Data extract START

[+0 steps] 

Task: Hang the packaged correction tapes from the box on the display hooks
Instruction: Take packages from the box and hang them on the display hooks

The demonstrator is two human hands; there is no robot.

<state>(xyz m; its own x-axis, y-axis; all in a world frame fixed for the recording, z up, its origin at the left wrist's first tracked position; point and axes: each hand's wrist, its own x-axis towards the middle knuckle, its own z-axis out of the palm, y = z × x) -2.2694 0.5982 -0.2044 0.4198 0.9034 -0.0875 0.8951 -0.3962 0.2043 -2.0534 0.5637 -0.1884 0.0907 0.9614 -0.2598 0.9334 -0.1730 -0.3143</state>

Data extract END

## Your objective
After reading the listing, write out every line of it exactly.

## Problem solution
[+0 steps] 

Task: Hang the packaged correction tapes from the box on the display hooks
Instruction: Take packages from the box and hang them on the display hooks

The demonstrator is two human hands; there is no robot.

<state>(xyz m; its own x-axis, y-axis; all in a world frame fixed for the recording, z up, its origin at the left wrist's first tracked position; point and axes: each hand's wrist, its own x-axis towards the middle knuckle, its own z-axis out of the palm, y = z × x) -2.2694 0.5982 -0.2044 0.4198 0.9034 -0.0875 0.8951 -0.3962 0.2043 -2.0534 0.5637 -0.1884 0.0907 0.9614 -0.2598 0.9334 -0.1730 -0.3143</state>

No more output is given for this exercise.